PreussenElektra AG v Schleswag AG (2001) C-379/98 is a case relating to [EU State aid] in the area of electricity generation.

==Facts==
The German Electricity Feed-in Act 1998 §§2-3 (Stromeinspeisungsgesetz 1998) required regional electricity distribution companies to buy electricity from renewable energy sources in their area of supply at fixed minimum prices. Upstream energy suppliers were obliged to compensate distribution companies for additional costs. PreussenElektra AG (now part of E.ON), a privately owned upstream supplier, complained that the law was not compatible with the prohibition on state aid, then in TEC article 92(1) (now TFEU article 107(1)) even though it was a requirement of private entities to compensate one another. PreussenElektra and the Commission argued that (1) financial duties on regional distribution companies, like Schleswag, reduced the undertakings’ earnings, and reduced tax receipts for the states (2) the law converted private resources into public ones, with the same effect as a tax, and (3) because 6 of the 9 big upstream suppliers of energy were by majority state-owned, and 60% of shares in regional electricity suppliers were publicly owned, the payments should be considered state aid.

==Judgment==
===Advocate General===
AG Jacobs rejected that the feed-in tariff was state aid.

If the argument of the Commission and PreussenElektra were to be accepted then all sums which one person owes another by virtue of a given law would have to be considered to be State resources. That seems an impossibly wide understanding of the notion.

===Court of Justice===
Court of Justice rejected that the feed-in tariff was state aid.

59 In this case, the obligation imposed on private electricity supply undertakings to purchase electricity produced from renewable energy sources at fixed minimum prices does not involve any direct or indirect transfer of State resources to undertakings which produce that type of electricity.

60 Therefore, the allocation of the financial burden arising from that obligation for those private electricity supply undertakings as between them and other private undertakings cannot constitute a direct or indirect transfer of State resources either.
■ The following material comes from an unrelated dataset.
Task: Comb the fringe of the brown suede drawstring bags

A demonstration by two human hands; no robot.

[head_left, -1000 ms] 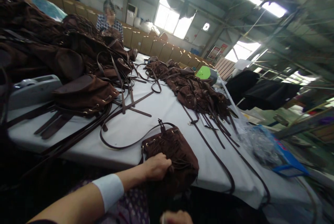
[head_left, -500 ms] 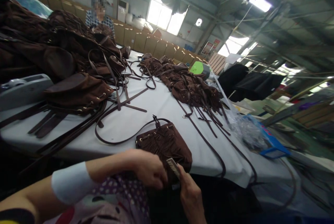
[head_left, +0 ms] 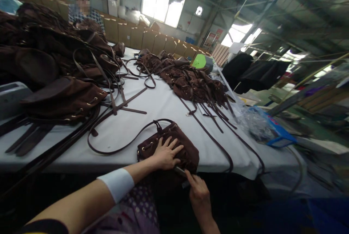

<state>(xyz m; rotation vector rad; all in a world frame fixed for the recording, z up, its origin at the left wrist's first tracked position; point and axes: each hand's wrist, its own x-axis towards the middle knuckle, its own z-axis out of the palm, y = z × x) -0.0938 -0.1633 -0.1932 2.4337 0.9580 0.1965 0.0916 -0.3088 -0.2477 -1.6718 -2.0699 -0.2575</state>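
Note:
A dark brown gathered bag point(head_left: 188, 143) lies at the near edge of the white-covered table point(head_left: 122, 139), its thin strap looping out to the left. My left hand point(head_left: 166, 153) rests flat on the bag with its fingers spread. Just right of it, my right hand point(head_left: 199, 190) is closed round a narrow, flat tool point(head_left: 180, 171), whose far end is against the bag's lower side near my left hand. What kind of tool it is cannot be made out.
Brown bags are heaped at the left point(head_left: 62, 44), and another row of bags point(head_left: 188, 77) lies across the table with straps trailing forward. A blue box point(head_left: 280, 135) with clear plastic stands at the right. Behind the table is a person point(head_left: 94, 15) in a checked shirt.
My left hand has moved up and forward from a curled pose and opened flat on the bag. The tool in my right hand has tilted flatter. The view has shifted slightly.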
61 In those circumstances, the fact that the purchase obligation is imposed by statute and confers an undeniable advantage on certain undertakings is not capable of conferring upon it the character of State aid within the meaning of Article 92(1) of the Treaty.

62 That conclusion cannot be undermined by the fact, pointed out by the referring court, that the financial burden arising from the obligation to purchase at minimum prices is likely to have negative repercussions on the economic results of the undertakings subject to that obligation and therefore entail a diminution in tax receipts for the State. That consequence is an inherent feature of such a legislative provision and cannot be regarded as constituting a means of granting to producers of electricity from renewable energy sources a particular advantage at the expense of the State (see, to that effect, Sloman Neptun, paragraph 21, and Ecotrade, paragraph 36).

[...]

64 In that respect, it is sufficient to point out that, unlike Article 85 of the Treaty, which concerns only the conduct of undertakings, Article 92 of the Treaty refers directly to measures emanating from the Member States.